PROBLEM TO SOLVE
Output the listing below in full, exactly as written.
#### EXERCISE DATA
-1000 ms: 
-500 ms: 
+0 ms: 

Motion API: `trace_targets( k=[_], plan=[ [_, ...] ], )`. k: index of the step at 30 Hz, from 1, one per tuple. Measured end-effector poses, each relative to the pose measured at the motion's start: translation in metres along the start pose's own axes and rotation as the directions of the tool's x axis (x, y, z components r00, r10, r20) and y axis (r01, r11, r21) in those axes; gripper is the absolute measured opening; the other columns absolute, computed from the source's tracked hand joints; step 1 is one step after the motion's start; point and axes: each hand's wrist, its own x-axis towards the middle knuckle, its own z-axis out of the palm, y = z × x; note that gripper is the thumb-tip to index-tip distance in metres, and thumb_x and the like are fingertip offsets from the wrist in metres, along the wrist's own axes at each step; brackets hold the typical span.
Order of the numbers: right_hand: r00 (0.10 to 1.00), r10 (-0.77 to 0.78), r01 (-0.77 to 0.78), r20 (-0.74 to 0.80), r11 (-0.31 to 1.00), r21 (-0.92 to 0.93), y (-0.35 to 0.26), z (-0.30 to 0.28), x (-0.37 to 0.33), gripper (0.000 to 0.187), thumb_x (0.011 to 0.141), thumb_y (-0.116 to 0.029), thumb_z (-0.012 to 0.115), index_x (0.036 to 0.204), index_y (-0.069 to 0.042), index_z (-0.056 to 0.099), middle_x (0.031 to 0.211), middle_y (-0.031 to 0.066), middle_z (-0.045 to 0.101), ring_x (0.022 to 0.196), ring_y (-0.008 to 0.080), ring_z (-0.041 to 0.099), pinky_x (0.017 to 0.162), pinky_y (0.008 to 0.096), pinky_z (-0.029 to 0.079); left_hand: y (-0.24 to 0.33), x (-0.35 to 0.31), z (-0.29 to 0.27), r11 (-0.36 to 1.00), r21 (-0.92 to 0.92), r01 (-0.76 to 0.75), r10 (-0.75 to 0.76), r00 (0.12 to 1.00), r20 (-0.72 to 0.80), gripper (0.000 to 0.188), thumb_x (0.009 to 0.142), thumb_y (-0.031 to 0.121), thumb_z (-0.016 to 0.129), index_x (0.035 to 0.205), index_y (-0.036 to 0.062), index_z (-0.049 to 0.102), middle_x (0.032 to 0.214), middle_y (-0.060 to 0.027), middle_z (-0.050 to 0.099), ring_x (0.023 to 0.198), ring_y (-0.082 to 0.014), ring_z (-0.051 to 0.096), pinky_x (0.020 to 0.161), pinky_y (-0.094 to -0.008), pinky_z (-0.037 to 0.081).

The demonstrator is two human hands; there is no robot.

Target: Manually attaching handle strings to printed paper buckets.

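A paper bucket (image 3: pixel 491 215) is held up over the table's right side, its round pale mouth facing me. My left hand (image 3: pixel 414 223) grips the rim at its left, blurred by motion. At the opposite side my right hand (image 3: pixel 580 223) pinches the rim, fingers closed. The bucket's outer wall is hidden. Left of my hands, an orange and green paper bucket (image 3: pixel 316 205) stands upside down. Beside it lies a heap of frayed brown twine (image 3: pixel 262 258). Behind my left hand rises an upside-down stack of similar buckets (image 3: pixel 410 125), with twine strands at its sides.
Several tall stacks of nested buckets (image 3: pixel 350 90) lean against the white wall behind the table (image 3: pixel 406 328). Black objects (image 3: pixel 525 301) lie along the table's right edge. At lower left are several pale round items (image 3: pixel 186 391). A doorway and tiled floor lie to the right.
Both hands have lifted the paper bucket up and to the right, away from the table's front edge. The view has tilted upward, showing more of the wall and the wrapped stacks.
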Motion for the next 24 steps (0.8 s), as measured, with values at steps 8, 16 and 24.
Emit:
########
OUTPUT FOR THIS EXERCISE
-1000 ms: 
-500 ms: 
+0 ms: 

Motion API: `trace_targets( k=[_], plan=[ [_, ...] ], )`. k: index of the step at 30 Hz, from 1, one per tuple. Measured end-effector poses, each relative to the pose measured at the motion's start: translation in metres along the start pose's own axes and rotation as the directions of the tool's x axis (x, y, z components r00, r10, r20) and y axis (r01, r11, r21) in those axes; gripper is the absolute measured opening; the other columns absolute, computed from the source's tracked hand joints; step 1 is one step after the motion's start; point and axes: each hand's wrist, its own x-axis towards the middle knuckle, its own z-axis out of the palm, y = z × x; note that gripper is the thumb-tip to index-tip distance in metres, and thumb_x and the like are fingertip offsets from the wrist in metres, along the wrist's own axes at each step; brackets hold the typical span.
Order of the numbers: right_hand: r00 (0.10 to 1.00), r10 (-0.77 to 0.78), r01 (-0.77 to 0.78), r20 (-0.74 to 0.80), r11 (-0.31 to 1.00), r21 (-0.92 to 0.93), y (-0.35 to 0.26), z (-0.30 to 0.28), x (-0.37 to 0.33), gripper (0.000 to 0.187), thumb_x (0.011 to 0.141), thumb_y (-0.116 to 0.029), thumb_z (-0.012 to 0.115), index_x (0.036 to 0.204), index_y (-0.069 to 0.042), index_z (-0.056 to 0.099), middle_x (0.031 to 0.211), middle_y (-0.031 to 0.066), middle_z (-0.045 to 0.101), ring_x (0.022 to 0.196), ring_y (-0.008 to 0.080), ring_z (-0.041 to 0.099), pinky_x (0.017 to 0.162), pinky_y (0.008 to 0.096), pinky_z (-0.029 to 0.079); left_hand: y (-0.24 to 0.33), x (-0.35 to 0.31), z (-0.29 to 0.27), r11 (-0.36 to 1.00), r21 (-0.92 to 0.92), r01 (-0.76 to 0.75), r10 (-0.75 to 0.76), r00 (0.12 to 1.00), r20 (-0.72 to 0.80), gripper (0.000 to 0.188), thumb_x (0.009 to 0.142), thumb_y (-0.031 to 0.121), thumb_z (-0.016 to 0.129), index_x (0.035 to 0.205), index_y (-0.036 to 0.062), index_z (-0.049 to 0.102), middle_x (0.032 to 0.214), middle_y (-0.060 to 0.027), middle_z (-0.050 to 0.099), ring_x (0.023 to 0.198), ring_y (-0.082 to 0.014), ring_z (-0.051 to 0.096), pinky_x (0.020 to 0.161), pinky_y (-0.094 to -0.008), pinky_z (-0.037 to 0.081).

The demonstrator is two human hands; there is no robot.

Target: Manually attaching handle strings to printed paper buckets.

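A paper bucket (image 3: pixel 491 215) is held up over the table's right side, its round pale mouth facing me. My left hand (image 3: pixel 414 223) grips the rim at its left, blurred by motion. At the opposite side my right hand (image 3: pixel 580 223) pinches the rim, fingers closed. The bucket's outer wall is hidden. Left of my hands, an orange and green paper bucket (image 3: pixel 316 205) stands upside down. Beside it lies a heap of frayed brown twine (image 3: pixel 262 258). Behind my left hand rises an upside-down stack of similar buckets (image 3: pixel 410 125), with twine strands at its sides.
Several tall stacks of nested buckets (image 3: pixel 350 90) lean against the white wall behind the table (image 3: pixel 406 328). Black objects (image 3: pixel 525 301) lie along the table's right edge. At lower left are several pale round items (image 3: pixel 186 391). A doorway and tiled floor lie to the right.
Both hands have lifted the paper bucket up and to the right, away from the table's front edge. The view has tilted upward, showing more of the wall and the wrapped stacks.
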Motion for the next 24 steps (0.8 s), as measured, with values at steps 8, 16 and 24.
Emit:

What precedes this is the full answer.